There were several food stops woven into the tour, which is exactly how it should be done. Street vendor tacos and a stop at a local market. Not restaurant tacos. Street tacos from people who've been making them the same way for years, served on small tortillas with cilantro and onion and whatever salsa you choose from the row of containers on the cart.
There's a moment on any good food tour where you stop thinking about what you're tasting and start just tasting it. That happened early in CDMX. The food has a directness to it. Nothing is trying to be anything other than what it is.
We had dinner in the “trendy” area of the city with an octopus tostada to start. Now, We’ve had octopus a lot of places at this point, but a well-executed tostada is its own thing: the crunch of the tortilla, the tenderness of the octopus, whatever acid and heat the kitchen is working with. This was excellent.

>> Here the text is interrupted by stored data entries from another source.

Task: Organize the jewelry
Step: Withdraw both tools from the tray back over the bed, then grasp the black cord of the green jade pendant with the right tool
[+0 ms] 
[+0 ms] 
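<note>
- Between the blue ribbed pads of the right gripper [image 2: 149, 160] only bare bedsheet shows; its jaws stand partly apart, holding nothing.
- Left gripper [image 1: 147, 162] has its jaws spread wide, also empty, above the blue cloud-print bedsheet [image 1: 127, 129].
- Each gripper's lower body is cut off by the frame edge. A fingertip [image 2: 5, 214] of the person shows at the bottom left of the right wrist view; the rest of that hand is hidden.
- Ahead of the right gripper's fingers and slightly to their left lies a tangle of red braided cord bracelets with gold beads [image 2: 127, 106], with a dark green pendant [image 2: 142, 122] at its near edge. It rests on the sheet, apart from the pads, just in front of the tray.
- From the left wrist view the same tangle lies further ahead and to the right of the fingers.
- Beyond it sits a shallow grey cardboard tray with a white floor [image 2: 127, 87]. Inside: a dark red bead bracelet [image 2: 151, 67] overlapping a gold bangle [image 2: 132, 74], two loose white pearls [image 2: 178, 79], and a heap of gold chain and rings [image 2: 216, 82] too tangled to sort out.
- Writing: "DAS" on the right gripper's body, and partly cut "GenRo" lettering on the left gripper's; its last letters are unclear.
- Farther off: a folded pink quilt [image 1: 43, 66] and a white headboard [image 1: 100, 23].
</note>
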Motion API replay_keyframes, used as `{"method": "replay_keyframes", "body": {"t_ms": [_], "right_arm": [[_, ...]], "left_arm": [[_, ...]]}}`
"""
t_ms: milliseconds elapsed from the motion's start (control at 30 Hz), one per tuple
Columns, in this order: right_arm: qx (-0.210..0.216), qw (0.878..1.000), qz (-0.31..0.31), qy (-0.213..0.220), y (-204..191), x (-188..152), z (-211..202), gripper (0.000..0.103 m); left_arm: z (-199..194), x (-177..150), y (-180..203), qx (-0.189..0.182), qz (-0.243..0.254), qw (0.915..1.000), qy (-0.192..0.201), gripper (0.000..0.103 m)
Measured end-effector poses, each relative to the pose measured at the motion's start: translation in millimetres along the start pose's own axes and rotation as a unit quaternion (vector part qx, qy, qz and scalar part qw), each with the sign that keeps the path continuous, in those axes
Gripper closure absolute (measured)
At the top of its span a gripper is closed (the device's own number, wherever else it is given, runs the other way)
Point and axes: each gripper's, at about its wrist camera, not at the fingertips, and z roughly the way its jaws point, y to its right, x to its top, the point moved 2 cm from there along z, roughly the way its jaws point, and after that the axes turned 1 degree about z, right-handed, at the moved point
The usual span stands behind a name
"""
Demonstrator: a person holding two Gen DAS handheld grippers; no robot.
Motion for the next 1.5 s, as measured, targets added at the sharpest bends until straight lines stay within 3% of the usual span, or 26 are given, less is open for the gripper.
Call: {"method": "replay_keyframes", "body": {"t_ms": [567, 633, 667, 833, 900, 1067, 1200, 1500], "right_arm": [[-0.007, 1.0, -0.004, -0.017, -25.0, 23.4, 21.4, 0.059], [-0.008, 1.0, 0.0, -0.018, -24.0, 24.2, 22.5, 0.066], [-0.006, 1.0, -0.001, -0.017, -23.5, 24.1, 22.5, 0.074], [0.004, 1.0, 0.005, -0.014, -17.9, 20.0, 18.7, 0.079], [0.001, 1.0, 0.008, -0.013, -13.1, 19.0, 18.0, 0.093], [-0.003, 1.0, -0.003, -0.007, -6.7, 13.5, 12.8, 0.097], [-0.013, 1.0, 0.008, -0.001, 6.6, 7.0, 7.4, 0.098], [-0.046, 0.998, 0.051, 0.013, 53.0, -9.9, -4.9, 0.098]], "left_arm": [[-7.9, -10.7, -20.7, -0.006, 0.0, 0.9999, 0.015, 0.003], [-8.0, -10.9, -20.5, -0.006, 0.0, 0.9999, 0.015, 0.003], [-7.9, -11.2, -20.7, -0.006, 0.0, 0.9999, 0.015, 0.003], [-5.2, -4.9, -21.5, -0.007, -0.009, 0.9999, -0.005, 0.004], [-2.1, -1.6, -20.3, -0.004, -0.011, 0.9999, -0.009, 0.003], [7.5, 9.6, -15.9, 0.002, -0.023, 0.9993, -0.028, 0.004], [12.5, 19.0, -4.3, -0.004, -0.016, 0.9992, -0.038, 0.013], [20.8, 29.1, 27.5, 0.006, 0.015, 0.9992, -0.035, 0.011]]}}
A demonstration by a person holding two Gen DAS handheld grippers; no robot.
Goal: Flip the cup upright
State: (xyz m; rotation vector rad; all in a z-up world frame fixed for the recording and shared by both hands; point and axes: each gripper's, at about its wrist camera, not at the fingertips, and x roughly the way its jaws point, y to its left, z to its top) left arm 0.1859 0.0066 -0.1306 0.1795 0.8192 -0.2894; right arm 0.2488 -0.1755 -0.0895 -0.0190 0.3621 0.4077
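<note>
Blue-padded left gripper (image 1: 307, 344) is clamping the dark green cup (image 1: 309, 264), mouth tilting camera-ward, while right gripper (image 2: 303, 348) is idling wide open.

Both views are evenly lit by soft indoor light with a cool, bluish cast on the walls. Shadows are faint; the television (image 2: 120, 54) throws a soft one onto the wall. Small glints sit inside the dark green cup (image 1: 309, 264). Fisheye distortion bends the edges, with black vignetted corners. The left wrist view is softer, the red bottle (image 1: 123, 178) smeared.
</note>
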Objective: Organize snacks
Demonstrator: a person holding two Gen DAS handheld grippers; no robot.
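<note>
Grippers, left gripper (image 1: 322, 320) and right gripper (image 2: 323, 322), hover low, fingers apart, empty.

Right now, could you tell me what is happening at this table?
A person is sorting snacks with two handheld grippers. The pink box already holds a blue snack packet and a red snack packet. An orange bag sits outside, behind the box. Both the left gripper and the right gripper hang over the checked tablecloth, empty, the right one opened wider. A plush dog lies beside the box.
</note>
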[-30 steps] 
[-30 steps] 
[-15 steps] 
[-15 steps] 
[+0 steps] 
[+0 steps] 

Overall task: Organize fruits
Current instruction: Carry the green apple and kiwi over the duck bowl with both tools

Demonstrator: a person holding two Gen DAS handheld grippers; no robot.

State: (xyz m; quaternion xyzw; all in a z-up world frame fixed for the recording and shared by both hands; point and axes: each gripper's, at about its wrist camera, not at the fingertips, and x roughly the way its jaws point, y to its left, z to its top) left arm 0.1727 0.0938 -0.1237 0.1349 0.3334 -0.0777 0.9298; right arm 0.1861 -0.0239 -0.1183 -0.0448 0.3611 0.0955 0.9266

Then nopal tartar. Nopal is cactus, and it's one of my favorite things in Mexican cooking. The texture, the slight tartness, the way it takes on whatever it's dressed with. As a tartar it was unexpected and completely right.
The dish that got us both was the flautas with bone marrow. Flautas are crispy rolled tacos, and serving them with bone marrow is the kind of decision that sounds indulgent to the point of excess and then turns out to be exactly as good as you hoped. Rich and savory and the kind of thing you talk about on the way back to the hotel.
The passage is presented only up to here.